Exercise requirements
Please repeat the lines below exactly. Begin with the line containing "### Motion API" and go on through the line containing "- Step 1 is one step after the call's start".
##############################
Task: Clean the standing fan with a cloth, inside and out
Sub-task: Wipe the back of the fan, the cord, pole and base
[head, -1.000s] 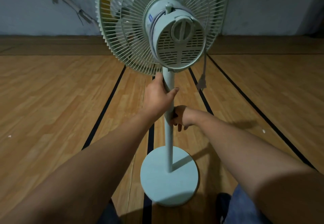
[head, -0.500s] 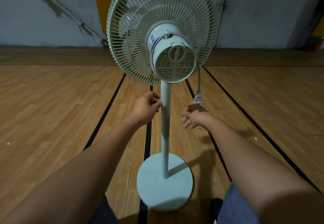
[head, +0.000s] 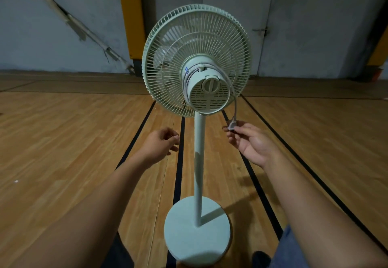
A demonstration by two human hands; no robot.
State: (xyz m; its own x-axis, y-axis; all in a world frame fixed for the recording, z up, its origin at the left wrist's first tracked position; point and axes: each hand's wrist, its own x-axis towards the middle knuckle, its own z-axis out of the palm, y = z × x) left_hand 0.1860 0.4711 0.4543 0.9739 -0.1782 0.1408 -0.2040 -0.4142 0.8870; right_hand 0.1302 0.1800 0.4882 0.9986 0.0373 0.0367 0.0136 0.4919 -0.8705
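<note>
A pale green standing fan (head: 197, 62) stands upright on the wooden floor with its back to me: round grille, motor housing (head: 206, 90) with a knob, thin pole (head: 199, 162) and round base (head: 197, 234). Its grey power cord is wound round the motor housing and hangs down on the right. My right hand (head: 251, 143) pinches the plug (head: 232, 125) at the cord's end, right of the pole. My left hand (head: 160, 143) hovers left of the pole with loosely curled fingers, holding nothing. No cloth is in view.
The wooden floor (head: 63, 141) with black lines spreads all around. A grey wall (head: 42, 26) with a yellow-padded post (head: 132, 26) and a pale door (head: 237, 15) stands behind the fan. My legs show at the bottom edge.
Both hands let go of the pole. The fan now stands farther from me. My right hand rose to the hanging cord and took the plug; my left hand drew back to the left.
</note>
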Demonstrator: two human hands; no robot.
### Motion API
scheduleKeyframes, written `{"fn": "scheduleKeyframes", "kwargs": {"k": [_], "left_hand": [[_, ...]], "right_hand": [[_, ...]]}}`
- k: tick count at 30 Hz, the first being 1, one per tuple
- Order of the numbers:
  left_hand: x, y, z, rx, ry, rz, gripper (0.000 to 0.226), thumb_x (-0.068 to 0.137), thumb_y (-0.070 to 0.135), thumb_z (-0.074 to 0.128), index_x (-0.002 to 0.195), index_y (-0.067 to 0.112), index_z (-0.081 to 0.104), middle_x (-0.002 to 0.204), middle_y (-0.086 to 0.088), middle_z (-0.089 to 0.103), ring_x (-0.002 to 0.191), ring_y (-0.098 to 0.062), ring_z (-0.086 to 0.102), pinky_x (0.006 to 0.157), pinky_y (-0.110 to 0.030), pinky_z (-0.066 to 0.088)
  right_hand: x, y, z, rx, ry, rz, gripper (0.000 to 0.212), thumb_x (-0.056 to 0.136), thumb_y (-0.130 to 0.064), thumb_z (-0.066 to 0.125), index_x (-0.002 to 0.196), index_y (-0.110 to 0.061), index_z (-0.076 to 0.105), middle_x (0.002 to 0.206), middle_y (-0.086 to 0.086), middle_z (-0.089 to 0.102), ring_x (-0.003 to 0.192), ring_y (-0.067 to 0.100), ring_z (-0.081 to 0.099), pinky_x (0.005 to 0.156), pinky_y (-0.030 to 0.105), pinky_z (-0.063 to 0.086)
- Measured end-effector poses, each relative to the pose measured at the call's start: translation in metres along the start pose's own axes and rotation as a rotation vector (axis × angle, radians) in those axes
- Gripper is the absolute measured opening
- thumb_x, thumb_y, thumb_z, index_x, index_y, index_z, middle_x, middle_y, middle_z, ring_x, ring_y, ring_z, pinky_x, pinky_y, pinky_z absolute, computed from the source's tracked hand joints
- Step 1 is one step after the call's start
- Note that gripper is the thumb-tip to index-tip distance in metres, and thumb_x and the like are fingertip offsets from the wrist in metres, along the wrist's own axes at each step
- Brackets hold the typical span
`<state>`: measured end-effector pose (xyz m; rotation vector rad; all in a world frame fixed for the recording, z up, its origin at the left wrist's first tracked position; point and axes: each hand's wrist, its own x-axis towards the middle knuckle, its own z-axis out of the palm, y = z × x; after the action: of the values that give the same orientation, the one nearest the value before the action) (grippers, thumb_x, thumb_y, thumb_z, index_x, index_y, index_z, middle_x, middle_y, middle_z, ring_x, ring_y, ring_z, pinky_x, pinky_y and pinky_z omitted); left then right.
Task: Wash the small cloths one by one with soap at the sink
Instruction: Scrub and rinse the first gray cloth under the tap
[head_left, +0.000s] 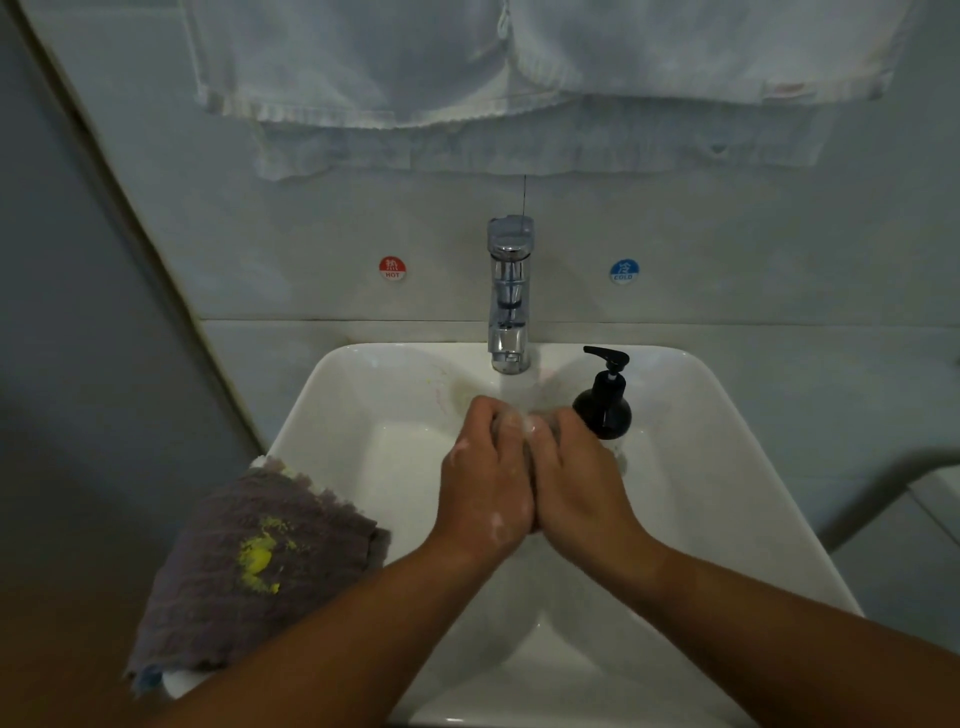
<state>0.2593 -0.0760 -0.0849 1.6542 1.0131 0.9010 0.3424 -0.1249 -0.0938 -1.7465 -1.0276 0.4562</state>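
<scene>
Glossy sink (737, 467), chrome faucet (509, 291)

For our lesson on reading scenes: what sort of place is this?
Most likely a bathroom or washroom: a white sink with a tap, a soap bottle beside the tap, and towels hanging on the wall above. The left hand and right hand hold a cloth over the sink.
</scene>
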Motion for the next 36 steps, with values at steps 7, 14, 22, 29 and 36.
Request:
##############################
Your response
### Motion API
scheduleKeyframes, written `{"fn": "scheduleKeyframes", "kwargs": {"k": [_], "left_hand": [[_, ...]], "right_hand": [[_, ...]]}}`
- k: tick count at 30 Hz, the first being 1, one per tuple
- Order of the numbers:
  left_hand: x, y, z, rx, ry, rz, gripper (0.000 to 0.226), thumb_x (-0.068 to 0.137), thumb_y (-0.070 to 0.135), thumb_z (-0.074 to 0.128), index_x (-0.002 to 0.195), index_y (-0.067 to 0.112), index_z (-0.081 to 0.104), middle_x (-0.002 to 0.204), middle_y (-0.086 to 0.088), middle_z (-0.089 to 0.103), ring_x (-0.002 to 0.191), ring_y (-0.098 to 0.062), ring_z (-0.086 to 0.102), pinky_x (0.006 to 0.157), pinky_y (-0.110 to 0.030), pinky_z (-0.066 to 0.088)
  right_hand: x, y, z, rx, ry, rz, gripper (0.000 to 0.212), thumb_x (-0.056 to 0.136), thumb_y (-0.130 to 0.064), thumb_z (-0.066 to 0.125), index_x (-0.002 to 0.196), index_y (-0.110 to 0.061), index_z (-0.076 to 0.105), middle_x (0.002 to 0.206), middle_y (-0.086 to 0.086), middle_z (-0.089 to 0.102), ring_x (-0.003 to 0.192), ring_y (-0.067 to 0.100), ring_z (-0.081 to 0.099), pinky_x (0.005 to 0.156), pinky_y (-0.030 to 0.105), pinky_z (-0.063 to 0.086)
- Measured end-effector poses, each relative to the pose measured at the call's start: translation in metres along the start pose's own axes and rotation as a rotation vector (axis × angle, radians) in those axes
- Gripper is the absolute measured opening
- thumb_x, thumb_y, thumb_z, index_x, index_y, index_z, middle_x, middle_y, middle_z, ring_x, ring_y, ring_z, pinky_x, pinky_y, pinky_z absolute, computed from the source's tracked hand joints
- Step 1 is one step after the call's start

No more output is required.